* Work instruction:
Word for word, return the lines from the top of the listing to the line containing "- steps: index", both ends included, and no others.

* Information supplied:
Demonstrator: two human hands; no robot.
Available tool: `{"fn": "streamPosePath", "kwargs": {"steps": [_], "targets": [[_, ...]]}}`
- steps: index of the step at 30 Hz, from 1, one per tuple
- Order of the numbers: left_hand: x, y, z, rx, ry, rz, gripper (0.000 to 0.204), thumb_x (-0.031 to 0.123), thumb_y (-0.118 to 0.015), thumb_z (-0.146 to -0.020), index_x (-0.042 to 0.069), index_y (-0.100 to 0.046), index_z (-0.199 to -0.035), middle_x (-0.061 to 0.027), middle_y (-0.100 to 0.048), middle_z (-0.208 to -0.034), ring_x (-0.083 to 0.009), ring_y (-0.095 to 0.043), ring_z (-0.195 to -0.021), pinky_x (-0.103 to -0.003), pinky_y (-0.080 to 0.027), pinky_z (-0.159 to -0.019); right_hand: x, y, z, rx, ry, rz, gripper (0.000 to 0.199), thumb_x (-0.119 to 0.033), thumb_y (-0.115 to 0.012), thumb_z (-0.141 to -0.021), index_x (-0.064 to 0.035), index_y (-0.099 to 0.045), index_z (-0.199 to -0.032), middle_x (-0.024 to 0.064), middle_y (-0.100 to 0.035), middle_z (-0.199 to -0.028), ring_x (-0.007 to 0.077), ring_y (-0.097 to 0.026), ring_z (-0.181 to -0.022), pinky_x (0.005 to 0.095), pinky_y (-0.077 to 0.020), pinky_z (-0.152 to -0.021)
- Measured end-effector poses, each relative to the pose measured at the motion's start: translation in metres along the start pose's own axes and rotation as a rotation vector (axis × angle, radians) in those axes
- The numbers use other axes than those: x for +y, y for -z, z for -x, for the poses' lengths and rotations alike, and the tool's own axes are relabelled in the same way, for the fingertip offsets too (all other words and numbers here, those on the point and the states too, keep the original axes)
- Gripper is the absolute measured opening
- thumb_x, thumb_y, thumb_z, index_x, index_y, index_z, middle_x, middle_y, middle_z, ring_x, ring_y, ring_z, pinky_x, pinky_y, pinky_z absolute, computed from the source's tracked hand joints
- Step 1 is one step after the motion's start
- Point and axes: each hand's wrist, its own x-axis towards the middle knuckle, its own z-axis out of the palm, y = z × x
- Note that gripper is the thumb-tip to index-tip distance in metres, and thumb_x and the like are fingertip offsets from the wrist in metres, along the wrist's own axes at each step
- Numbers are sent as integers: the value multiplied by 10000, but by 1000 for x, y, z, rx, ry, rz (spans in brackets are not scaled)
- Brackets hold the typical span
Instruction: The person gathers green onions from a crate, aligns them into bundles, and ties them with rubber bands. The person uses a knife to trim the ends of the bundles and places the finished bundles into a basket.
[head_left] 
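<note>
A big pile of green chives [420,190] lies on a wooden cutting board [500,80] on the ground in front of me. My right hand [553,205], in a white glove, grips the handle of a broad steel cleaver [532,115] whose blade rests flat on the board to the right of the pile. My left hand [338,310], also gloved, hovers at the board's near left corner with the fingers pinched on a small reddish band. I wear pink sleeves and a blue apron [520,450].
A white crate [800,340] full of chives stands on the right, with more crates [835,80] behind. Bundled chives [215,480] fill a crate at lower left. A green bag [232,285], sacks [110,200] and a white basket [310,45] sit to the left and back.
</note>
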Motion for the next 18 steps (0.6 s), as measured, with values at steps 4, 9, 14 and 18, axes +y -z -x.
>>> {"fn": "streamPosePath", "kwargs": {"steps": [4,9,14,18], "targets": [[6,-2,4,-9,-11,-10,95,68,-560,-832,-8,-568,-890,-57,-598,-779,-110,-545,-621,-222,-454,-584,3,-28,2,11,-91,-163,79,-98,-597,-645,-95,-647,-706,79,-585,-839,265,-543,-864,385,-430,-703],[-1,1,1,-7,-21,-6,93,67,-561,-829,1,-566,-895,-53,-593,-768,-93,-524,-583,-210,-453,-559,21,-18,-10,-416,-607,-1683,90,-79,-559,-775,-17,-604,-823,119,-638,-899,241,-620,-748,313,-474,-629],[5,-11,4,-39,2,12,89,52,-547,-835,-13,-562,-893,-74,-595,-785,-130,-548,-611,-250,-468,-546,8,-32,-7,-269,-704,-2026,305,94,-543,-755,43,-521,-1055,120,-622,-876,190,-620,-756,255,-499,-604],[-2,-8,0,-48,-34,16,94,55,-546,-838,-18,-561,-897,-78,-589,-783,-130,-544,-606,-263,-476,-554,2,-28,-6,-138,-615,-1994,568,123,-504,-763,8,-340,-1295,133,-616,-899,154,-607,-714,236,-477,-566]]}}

* Exercise output:
Demonstrator: two human hands; no robot.
Available tool: `{"fn": "streamPosePath", "kwargs": {"steps": [_], "targets": [[_, ...]]}}`
- steps: index of the step at 30 Hz, from 1, one per tuple

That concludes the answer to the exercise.